Et si la gestion de crise devenait le lot commun de notre fonctionnement de manager territorial, voire de nos organisations ?
L’effacement des frontières organisationnelles
En avril 2020, le centre de sociologie des organisations de Sciences-Po Paris publie un article intitulé « Qu’est-ce qu’une crise ? » . Il y est notamment rappelé à juste titre que le terme vient du grec (krisis), comme étant « un moment de rupture imprévisible et spectaculaire ». L’article complète l’analyse en indiquant que « tous les repères se dérobent et le monde ne fait plus sens ». Et surtout, l’auteur nous enseigne sur la crise que si ce « moment peut être bref ou prolongé, […] il nécessite une adaptation des acteurs en présence pour comprendre la situation ». Cette compréhension de la situation, l’autrice Malka Older la matérialise par la construction « d’organisations éphémères : en rétablissant des formes familières (une hiérarchie, une division des tâches, des principes de coordination…), les acteurs peuvent ensuite faire sens de l’incertitude et agir ». Le sociologue Michel Dobry affirme quant à lui que la crise concourt à « l’effacement des frontières organisationnelles ». L’article est édifiant pour nos pratiques managériales puisqu’il met en lumière que la déstabilisation de l’ordre existant participe d’une nouvelle génération de procédures, improvisées au sein de cellules de crise ad hoc.
Sans emboiter le pas de la théorie d’une crise engendrant un effondrement organisationnel, il est évident que la crise s’est installée dans le quotidien du management public.
Les managers territoriaux sont ancrés dans la crise, mais y sommes-ils réellement préparés ?
2008 et la nuée d’emprunts structurés dits « toxiques », 2014 et le gel des dotations aux collectivités, 2017 et les contrats de Cahors, 2020 et la longue « crise » de la pandémie mondiale, 2022 et la crise liée au conflit russo-ukrainien, dont on ne mesure encore pas l’ampleur des répercussions. Autant d’évènements qui sont venus percuter l’organisation et le management territoriaux.
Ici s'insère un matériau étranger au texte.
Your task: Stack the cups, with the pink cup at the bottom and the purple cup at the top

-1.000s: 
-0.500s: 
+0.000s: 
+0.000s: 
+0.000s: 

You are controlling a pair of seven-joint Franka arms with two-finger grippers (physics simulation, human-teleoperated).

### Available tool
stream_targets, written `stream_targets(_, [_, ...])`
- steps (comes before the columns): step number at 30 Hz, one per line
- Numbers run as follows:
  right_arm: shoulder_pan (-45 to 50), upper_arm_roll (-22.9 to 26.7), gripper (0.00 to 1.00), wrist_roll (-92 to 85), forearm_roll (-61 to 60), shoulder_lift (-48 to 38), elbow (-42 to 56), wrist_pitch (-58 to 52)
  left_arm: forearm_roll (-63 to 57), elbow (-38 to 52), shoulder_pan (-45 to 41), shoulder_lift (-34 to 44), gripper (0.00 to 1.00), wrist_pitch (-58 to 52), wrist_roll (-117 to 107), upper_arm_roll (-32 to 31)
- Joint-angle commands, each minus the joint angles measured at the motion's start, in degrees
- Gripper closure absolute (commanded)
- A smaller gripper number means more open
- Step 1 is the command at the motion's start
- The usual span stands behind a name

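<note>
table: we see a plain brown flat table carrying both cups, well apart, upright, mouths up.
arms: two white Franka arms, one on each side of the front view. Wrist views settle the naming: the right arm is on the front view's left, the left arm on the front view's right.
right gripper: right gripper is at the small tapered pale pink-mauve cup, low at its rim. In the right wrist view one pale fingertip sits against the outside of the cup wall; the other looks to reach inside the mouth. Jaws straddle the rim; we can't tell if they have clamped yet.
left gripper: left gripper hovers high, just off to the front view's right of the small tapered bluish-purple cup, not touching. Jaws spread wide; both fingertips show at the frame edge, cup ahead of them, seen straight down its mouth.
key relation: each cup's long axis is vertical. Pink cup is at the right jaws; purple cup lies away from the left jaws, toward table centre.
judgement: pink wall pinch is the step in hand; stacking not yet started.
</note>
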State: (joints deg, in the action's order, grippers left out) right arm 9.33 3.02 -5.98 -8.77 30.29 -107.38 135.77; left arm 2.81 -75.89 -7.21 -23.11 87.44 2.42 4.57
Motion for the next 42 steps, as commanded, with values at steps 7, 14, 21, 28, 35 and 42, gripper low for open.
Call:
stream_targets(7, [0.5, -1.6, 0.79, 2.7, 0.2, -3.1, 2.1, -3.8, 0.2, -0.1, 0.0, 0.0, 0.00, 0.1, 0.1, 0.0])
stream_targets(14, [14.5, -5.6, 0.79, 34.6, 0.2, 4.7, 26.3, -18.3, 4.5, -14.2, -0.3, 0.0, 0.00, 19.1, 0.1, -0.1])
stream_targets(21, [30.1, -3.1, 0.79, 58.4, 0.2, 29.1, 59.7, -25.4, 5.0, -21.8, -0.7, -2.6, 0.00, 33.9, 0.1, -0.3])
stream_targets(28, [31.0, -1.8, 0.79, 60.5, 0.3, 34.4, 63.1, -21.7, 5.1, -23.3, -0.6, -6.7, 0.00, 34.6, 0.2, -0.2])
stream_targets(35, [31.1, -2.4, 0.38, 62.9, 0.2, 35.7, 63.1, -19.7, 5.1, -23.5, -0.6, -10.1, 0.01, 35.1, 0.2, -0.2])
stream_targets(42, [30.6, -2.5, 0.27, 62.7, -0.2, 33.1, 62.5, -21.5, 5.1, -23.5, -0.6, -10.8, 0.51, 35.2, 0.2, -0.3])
Et s’y ajoutent des « crises » au plan local, qu’elles relèvent de la sphère naturelle (événements climatiques par exemple) ou d’autres domaines inhérents à la vie de nos collectivités. Sans parler des crises qui s’ajoutent à la crise (la gestion des masques puis des centres de vaccination…), ni évidemment de notre faculté à ériger des évènements en crises… pour en favoriser la gestion !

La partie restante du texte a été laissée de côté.